The Magic Castle, located at 7001 Franklin Avenue at the foot of the Hollywood Hills, is currently observing the centennial of it’s headquarters which was built by banker Rollin B. Lane in 1909. To celebrate, I will post a biography of Lane and the history of the mansion on January 2, 2010, the 47th anniversary of the organization’s opening. Today, the last in a series of articles on magic and magicians in Hollywood, is about Caryl S. Fleming, a banker and one-time film director whose true love was magic!

 

By Allan R. Ellenberger

 

Since the early days of film, Hollywood has always been the land of make-believe where tricks and sleight of hand are evident in almost every frame. Hollywood has also been a friend to the magical arts – Harold Lloyd was a lover of magic and held meetings in his expansive estate in Beverly Hills. Other Hollywood celebrities such as Chester Morris, Sterling Holloway, Ramon Novarro, Johnny Mack Brown, Gene Raymond, Max Terhune, Bert Kalmar and Edgar Bergen also had an interest in magic.

 

Caryl Stacy Fleming is a name which may not be as familiar to the magically-challenged, but yet he was the major reason for the well-being of conjuring in the Los Angeles area from 1933 to 1940.

 

Fleming was born on October 13, 1890 (although his grave marker reads 1894, official records give his actual year of birth as 1890) at Cedar Rapids, Iowa, the son of Frank Fleming and Grace Rosemary Stacy. As a child he moved with his family to Chicago, where his parents were divorced by the time he was 10 and his mother ran a boarding house on Michigan Avenue.

 

It was in Chicago that a family friend — the dean of magicians, Harry Kellar — sparked his interest in magic. He would spend time at Ed Vernello’s magic shop, learning the basics of conjuring.

 

Caryl S. Fleming

 

In 1910 he moved to New York and was educated at Columbia University. He soon found work on the legitimate stage and in early motion pictures. Around 1916 he married Constance Ethel Norton and they had a daughter, Marjorie Gladys Fleming in August 1917. That same year, he was employed by Film Craft Corporation in New York City as a motion picture director. His final film as a director was The Devil’s Partner (1923) which starred Norma Shearer. This was Shearer’s last film before being signed by Louis B. Mayer Productions (later Metro-Goldwyn-Mayer studios).

 

Eventually Caryl and Constance were divorced and he left for California in 1927 while Constance and Marjorie remained in New York. By all accounts it was a bitter divorce and reportedly he never saw his ex-wife or daughter again.

 

In California, he became involved with banking and was a director of several institutions, while still devoting himself to the organization of magicians.

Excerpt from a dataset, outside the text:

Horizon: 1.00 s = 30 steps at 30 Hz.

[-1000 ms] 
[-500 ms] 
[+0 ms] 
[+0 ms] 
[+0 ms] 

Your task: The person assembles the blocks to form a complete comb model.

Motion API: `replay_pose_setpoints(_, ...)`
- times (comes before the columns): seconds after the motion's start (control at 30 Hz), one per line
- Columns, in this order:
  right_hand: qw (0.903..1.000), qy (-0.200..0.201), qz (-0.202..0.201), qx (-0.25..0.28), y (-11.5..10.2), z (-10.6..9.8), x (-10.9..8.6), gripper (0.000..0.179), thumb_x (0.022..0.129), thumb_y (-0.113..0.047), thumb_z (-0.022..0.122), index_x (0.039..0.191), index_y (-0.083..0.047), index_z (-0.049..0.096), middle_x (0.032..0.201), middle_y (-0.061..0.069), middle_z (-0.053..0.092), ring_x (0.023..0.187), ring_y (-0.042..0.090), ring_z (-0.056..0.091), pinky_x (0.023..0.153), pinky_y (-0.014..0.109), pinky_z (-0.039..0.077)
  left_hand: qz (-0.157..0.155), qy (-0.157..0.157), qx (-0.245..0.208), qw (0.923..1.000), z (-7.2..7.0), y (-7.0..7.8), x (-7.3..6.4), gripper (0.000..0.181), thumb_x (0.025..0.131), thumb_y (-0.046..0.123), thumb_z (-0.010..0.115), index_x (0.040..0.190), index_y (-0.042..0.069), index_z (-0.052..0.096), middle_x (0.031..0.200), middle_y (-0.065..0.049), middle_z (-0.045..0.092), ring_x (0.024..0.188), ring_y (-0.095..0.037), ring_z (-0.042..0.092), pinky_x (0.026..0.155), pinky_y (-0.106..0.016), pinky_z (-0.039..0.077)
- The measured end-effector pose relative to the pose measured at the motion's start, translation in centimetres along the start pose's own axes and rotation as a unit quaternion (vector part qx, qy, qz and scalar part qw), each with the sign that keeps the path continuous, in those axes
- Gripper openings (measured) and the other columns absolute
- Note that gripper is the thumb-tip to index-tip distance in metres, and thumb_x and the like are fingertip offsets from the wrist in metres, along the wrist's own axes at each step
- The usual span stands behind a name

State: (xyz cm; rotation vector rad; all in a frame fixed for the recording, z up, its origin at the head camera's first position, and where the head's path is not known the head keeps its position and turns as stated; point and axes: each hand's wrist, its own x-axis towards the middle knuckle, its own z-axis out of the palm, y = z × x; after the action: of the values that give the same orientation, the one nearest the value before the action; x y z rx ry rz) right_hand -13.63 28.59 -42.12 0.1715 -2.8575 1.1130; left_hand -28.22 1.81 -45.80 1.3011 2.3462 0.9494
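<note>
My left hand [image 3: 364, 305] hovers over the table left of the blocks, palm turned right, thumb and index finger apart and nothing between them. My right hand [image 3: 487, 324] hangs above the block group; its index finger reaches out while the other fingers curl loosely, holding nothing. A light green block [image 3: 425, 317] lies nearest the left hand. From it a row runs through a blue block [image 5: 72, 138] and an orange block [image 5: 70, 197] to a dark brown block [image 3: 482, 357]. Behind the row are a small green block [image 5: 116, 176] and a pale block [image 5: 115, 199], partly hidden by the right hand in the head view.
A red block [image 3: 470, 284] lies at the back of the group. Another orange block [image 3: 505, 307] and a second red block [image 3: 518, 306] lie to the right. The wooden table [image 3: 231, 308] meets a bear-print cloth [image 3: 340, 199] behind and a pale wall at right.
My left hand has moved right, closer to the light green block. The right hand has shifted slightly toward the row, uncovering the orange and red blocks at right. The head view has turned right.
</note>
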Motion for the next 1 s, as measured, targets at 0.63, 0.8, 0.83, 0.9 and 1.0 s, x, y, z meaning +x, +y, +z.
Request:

He was president of the Pacific Coast Association of Magicians and the associated International Alliance of Magicians and was a member of more than fifty magic clubs.

 

He was one of the founders and a one-time president of Los Magicos which met on Wednesday nights, sometimes at his Beverly Hills home. Caryl was the perfect host and loved to manufacture gimmicks in quantity and pass them out to his friends. He was a true friend to magicians everywhere and wanted to have the whole world share the fun he had found in magic. A lover of animals and an ardent amateur photographer, he also dabbled in chemistry and developed a rope cement and several chemicals for use in card tricks.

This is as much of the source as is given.